Your output should be every line below, copied exactly.
(Exercise data begins)
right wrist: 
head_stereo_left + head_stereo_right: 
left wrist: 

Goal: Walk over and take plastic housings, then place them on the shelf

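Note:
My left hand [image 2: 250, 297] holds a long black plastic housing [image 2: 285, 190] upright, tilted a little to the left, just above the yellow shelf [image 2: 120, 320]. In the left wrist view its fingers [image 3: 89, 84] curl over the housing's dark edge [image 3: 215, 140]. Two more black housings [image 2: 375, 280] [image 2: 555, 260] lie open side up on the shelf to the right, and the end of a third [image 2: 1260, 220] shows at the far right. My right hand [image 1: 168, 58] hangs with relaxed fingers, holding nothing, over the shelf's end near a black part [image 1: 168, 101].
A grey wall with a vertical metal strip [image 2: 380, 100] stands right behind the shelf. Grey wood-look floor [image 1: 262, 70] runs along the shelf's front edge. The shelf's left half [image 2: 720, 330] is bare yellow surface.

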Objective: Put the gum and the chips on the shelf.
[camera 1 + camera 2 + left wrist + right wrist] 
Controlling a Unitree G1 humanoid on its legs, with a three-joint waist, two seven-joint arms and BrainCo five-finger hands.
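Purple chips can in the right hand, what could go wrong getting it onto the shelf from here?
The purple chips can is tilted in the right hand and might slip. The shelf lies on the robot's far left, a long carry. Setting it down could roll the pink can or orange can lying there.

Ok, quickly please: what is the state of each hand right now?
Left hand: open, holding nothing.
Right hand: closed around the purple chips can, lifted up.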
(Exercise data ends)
**Response:**
right wrist: 
head_stereo_left + head_stereo_right: 
left wrist: 

Goal: Walk over and take plastic housings, then place them on the shelf

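Note:
My left hand [image 2: 250, 297] holds a long black plastic housing [image 2: 285, 190] upright, tilted a little to the left, just above the yellow shelf [image 2: 120, 320]. In the left wrist view its fingers [image 3: 89, 84] curl over the housing's dark edge [image 3: 215, 140]. Two more black housings [image 2: 375, 280] [image 2: 555, 260] lie open side up on the shelf to the right, and the end of a third [image 2: 1260, 220] shows at the far right. My right hand [image 1: 168, 58] hangs with relaxed fingers, holding nothing, over the shelf's end near a black part [image 1: 168, 101].
A grey wall with a vertical metal strip [image 2: 380, 100] stands right behind the shelf. Grey wood-look floor [image 1: 262, 70] runs along the shelf's front edge. The shelf's left half [image 2: 720, 330] is bare yellow surface.
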
Objective: Put the gum and the chips on the shelf.
[camera 1 + camera 2 + left wrist + right wrist] 
Controlling a Unitree G1 humanoid on its legs, with a three-joint waist, two seven-joint arms and BrainCo five-finger hands.
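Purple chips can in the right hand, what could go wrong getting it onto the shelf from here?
The purple chips can is tilted in the right hand and might slip. The shelf lies on the robot's far left, a long carry. Setting it down could roll the pink can or orange can lying there.

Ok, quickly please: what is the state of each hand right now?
Left hand: open, holding nothing.
Right hand: closed around the purple chips can, lifted up.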

Further output is not needed for this exercise.